August 2012 Newsletter
You’ve put so much work into your garden this year, and the time has come to enjoy the results of all your efforts. It’s no easy task to keep a garden healthy, so you definitely deserve to sit back and try those delicious fruits and vegetables that have started showing up.
But wait–when exactly is it time to pluck that zucchini off the vine? Is that tomato ready to be eaten yet? The different plants you’ve been growing have specific guidelines for how and when they should be harvested, so make sure you are aware of the best harvesting methods for your garden.
One of the best ways to help you know when to harvest is to be aware of how long it takes each variety to mature. This will give you a rough date for when it’s time to harvest. Of course, the time it takes for a plant to mature can vary a bit with each individual plant, so it is also helpful to understand some ways to tell if a fruit or vegetable is ripe.

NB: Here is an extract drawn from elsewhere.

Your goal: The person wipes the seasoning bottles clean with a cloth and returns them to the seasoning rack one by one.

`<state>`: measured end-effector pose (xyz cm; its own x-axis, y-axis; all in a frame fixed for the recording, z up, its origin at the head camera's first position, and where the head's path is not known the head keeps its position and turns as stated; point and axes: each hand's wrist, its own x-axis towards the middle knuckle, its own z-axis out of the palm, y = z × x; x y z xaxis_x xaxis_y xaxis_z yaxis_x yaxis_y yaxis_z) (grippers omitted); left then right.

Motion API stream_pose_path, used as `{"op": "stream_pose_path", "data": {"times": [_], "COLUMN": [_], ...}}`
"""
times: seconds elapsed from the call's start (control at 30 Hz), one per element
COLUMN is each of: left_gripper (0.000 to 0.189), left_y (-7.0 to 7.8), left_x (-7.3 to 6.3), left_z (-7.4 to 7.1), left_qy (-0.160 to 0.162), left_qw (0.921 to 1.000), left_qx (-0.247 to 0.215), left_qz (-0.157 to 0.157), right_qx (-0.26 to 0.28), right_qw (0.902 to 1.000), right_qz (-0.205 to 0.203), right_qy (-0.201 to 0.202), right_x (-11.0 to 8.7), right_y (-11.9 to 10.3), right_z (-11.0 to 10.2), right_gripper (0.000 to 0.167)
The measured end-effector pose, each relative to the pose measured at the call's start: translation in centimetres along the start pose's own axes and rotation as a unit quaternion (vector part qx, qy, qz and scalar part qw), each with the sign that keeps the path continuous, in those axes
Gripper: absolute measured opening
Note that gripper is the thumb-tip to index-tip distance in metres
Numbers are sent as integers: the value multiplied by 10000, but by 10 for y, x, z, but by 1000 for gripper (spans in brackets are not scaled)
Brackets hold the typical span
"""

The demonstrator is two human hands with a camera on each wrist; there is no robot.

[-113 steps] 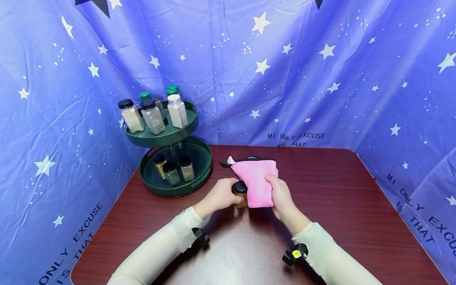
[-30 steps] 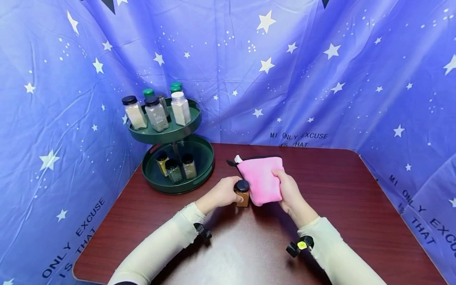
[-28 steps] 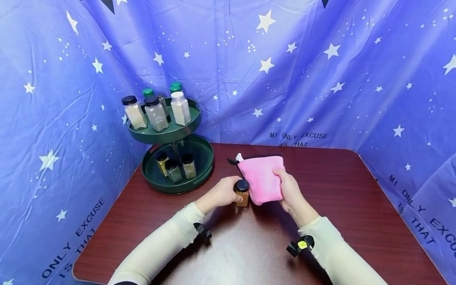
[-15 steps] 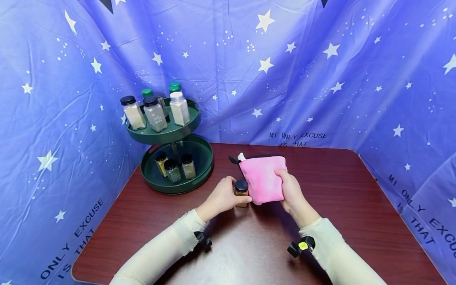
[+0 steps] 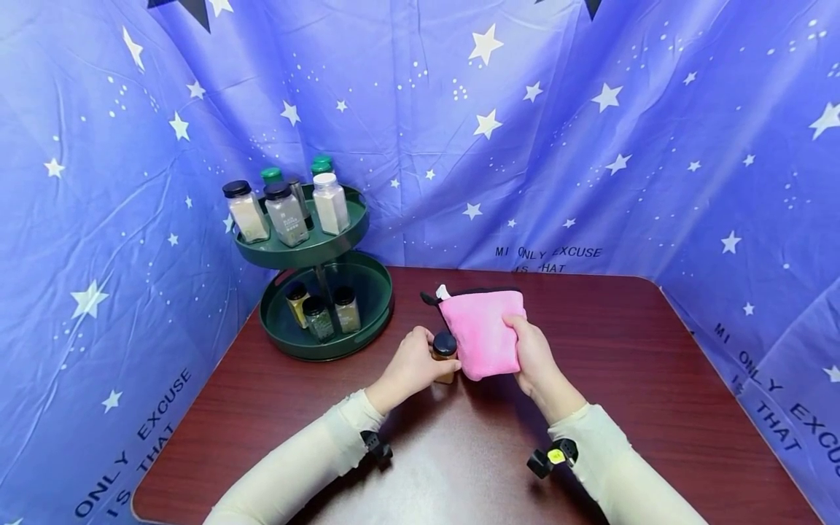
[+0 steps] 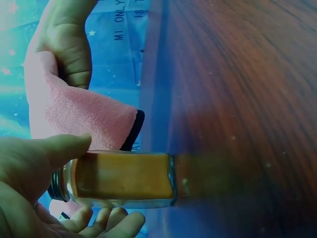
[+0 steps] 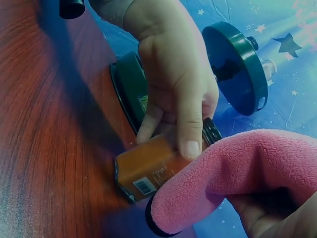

Visually inspecting the garden is one way to get a good idea of maturity. Many tomato varieties are ready to harvest when they turn bright red, eggplants should appear shiny, and summer squash should be picked before it grows too long. Know how the fruits and vegetables you are growing are supposed to look when they are ripe so you can pick at just the right time.
Touch fruits and vegetables to check firmness and texture. For example, sweet peppers will feel firm instead of flimsy when they are ready to be picked, and winter squash should have skin that is tough and thick.
Even if you do end up picking a fruit or vegetable before (or after) its prime, you may still be able to use it. Green tomatoes will oftentimes ripen if left on the counter, or you could use them in their green state for certain recipes. Zucchini that has been allowed to grow too long will develop larger seeds, but try grating or processing a large zucchini to use in bread or soup.
Although figuring out the best time to harvest your garden can be overwhelming, you will also learn from your own experience when your fruits and vegetables are ready to eat. You will likely find through trial and error when each variety tastes best. It can be a good idea to keep track each year of when you harvest and add some pictures as well. Over time you will have a thorough record of when you should harvest.
Gardening Question of the Month
Q: What are some good seed choices for fall planting?
A: Many cool-weather vegetables such as broccoli, lettuce, kale, spinach, chard, and root crops are great for a fall garden and may be able to withstand frost conditions.
Refreshing Melon Smoothie
1/2 cup yogurt
6 ounces melon (such as cantaloupe or honeydew), cut into cubes
1/2 cup juice of your choice (such as orange or apple juice)
Add ingredients to a blender and blend completely. For a thicker smoothie, use frozen, cut-up fruit.